Where Every Story Blooms

    “It’s upsetting from a father’s perspective.”

    The way he clicked his tongue seemed cunning. As my complicated mind cooled down, things I had overlooked before started to bother me little by little.

    Come to think of it, there were many strange parts. Wouldn’t it have been simpler to kill the real person rather than fabricate a corpse? Why didn’t Chairman Joo do that? If 4HAE Group had taken action, finding one child would have been no big deal, so why didn’t they search further and decide to leave me alone like that?

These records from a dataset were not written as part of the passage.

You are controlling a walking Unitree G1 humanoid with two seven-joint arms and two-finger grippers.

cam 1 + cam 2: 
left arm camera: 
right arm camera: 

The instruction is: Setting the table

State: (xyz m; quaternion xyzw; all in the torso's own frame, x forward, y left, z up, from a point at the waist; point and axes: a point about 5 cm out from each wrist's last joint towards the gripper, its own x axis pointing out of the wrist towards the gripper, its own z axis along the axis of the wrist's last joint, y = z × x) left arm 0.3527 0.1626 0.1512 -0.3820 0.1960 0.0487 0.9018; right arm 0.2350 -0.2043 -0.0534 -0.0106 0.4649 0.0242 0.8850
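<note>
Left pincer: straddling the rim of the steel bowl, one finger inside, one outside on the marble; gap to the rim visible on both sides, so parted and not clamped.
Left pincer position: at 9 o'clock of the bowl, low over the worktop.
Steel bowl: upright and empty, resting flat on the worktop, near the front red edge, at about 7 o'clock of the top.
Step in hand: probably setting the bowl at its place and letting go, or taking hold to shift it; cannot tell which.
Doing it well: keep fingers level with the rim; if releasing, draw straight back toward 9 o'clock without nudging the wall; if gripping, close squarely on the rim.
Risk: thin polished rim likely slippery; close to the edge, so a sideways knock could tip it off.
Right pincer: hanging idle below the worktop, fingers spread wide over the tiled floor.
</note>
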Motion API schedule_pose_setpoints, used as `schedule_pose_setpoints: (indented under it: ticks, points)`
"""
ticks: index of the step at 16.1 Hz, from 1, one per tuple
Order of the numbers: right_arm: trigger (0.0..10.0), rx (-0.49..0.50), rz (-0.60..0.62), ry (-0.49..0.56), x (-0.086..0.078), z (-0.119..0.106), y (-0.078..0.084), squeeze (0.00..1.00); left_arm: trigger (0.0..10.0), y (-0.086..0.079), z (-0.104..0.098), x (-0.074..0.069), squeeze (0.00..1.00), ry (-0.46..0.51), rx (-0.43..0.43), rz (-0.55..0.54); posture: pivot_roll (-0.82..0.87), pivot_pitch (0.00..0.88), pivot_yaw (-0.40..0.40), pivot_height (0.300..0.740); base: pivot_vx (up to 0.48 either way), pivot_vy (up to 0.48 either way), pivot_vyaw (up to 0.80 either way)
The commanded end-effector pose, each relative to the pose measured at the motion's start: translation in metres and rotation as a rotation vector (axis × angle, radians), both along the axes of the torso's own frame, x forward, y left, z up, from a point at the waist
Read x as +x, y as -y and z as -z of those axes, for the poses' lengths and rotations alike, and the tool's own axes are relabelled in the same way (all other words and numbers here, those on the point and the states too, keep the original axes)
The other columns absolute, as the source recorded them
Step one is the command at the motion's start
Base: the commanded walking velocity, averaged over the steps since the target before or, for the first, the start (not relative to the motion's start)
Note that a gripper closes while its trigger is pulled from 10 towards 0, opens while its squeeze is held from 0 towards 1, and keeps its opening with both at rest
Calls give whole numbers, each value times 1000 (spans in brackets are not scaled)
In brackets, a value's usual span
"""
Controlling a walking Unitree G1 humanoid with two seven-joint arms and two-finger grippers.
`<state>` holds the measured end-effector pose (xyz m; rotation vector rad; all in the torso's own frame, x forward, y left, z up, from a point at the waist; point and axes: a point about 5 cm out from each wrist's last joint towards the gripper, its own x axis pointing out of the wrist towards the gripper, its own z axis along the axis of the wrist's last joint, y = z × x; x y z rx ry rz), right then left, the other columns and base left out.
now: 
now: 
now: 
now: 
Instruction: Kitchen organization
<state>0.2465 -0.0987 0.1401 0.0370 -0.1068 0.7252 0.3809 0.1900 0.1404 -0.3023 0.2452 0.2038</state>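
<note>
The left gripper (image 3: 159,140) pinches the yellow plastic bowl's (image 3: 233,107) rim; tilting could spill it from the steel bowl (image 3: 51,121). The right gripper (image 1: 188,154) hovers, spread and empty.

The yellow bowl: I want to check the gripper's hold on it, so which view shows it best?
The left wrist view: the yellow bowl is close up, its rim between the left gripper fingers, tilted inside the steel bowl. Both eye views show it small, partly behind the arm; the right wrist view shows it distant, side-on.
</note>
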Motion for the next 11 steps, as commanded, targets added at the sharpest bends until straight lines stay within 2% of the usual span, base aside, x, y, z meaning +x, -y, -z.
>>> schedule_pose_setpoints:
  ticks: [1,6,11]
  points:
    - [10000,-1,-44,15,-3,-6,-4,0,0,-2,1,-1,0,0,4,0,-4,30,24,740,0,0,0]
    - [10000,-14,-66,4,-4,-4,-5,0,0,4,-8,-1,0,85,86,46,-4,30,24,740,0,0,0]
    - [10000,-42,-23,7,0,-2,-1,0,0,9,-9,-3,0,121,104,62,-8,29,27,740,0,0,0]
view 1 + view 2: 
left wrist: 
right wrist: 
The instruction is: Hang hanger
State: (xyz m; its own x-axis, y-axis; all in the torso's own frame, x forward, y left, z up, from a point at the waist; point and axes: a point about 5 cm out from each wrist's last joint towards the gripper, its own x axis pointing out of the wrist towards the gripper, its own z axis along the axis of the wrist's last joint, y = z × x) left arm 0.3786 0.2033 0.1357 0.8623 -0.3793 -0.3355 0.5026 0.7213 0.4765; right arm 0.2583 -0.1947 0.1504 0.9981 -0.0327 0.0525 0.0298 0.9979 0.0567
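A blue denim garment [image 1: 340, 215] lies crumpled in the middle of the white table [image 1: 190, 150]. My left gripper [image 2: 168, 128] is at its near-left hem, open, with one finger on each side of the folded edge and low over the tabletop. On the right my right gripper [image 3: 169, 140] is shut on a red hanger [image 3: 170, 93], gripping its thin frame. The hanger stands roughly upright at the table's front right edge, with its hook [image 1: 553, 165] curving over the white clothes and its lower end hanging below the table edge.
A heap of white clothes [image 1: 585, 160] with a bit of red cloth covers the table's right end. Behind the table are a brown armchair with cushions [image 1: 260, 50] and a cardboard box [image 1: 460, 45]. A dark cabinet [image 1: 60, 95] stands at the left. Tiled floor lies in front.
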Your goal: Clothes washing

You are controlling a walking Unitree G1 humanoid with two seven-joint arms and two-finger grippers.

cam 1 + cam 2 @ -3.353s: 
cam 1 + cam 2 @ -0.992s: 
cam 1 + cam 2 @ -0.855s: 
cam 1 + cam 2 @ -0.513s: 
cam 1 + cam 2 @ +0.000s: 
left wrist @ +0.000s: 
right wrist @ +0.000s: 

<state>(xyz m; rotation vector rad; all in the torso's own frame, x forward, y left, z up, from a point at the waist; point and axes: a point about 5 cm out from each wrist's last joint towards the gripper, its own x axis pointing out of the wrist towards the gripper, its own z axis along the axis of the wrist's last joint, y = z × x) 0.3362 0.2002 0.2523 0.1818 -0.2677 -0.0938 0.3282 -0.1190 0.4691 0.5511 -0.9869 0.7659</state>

    I thought perhaps they had mistakenly killed someone else thinking it was me, but unfortunately, that possibility was low. As soon as I thought about it, Joo Do-hwa’s words came to mind.

    ‘Because he was wearing the same clothes as you, father must have thought it was you.’

    At that time, I was wearing expensive clothes that Logan had provided for me. A child wearing such high-end clothes would have been too well-off to be mistaken for someone like me. The chances of a child of similar age accidentally wearing the same clothes and drowning in the sea were also slim, so the fact that ‘they fabricated another child’s corpse to look like me’ wouldn’t change matters.

    “It’s not like the dead will come back to life anyway.”

    Yet Chairman Joo, who should have been the culprit, said I was dead. He smiled with satisfaction as if everything was going according to plan, saying he retrieved the body with his own hands. Far from recognizing me standing right in front of him, he didn’t even suspect that I might be the real ‘hyung’.’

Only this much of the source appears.